For Jessica Vargas, director of multicultural marketing at HBO Max and HBO, organizations and institutions who allegedly pride themselves on diversity and who every year lazily pander to "Hispanic" communities must now invest their dollars in the very people they profit off. "Hire multicultural people to market to multicultural audiences and to create experiences that speak to their consumer behavior." Equity design, as defined by the Equity Design Collaborative, "is a creative process to dismantle systems of oppression and (re)design towards liberation and healing by centering the power of communities historically impacted by the oppressive systems being (re)designed."

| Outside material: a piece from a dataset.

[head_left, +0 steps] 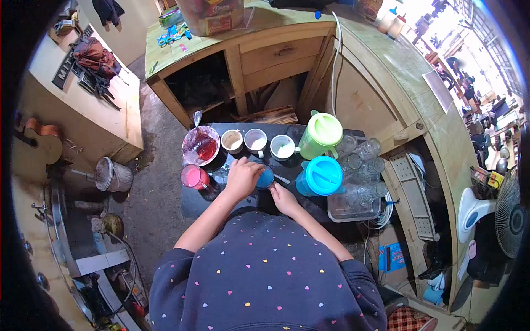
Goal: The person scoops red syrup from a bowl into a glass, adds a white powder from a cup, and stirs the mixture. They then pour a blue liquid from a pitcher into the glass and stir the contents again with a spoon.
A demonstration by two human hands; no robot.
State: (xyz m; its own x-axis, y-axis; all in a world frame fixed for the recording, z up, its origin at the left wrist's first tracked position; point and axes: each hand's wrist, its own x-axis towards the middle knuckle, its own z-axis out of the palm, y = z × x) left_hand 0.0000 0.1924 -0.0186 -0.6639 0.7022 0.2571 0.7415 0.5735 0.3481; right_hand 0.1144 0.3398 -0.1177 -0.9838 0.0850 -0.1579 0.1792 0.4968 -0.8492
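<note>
A glass of blue liquid (265, 177) stands on the dark table in front of me. My left hand (243, 177) is over its left side, fingers bent and pressed together at the rim; what they pinch, if anything, is hidden. At the lower right of the same glass, my right hand (282, 199) grips it with closed fingers. A mug of pink-red liquid (194, 177) is left of my hands. Behind it sits a bowl with red contents (201, 145). Three white cups, one of them this middle cup (255, 141), line the back.
A green lidded pitcher (321, 136) and a blue lidded pitcher (320, 176) stand to the right. Beside them, several clear glasses (371, 167) crowd a clear tray (353, 212). A wooden counter (276, 47) bounds the far side. A bucket (113, 175) is on the floor at left.
</note>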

For Hispanic or Latinx Heritage Month to mean anything to its most vulnerable and marginalized, César Vargas echoed similar thinking by emphasizing the funding of Black and Brown creatives. "Hire Black and Brown Latinas, Black and Brown Latinos, and Black and Brown transgender and nonbinary Latinx who have a history of advocacy and are willing to give others who look like them a chance to glow 'without' policing the way we present ourselves — our tone, hair, mannerisms, clothing or the decibels of our voices," he said.
In other words, when Black people win, we all quite literally win.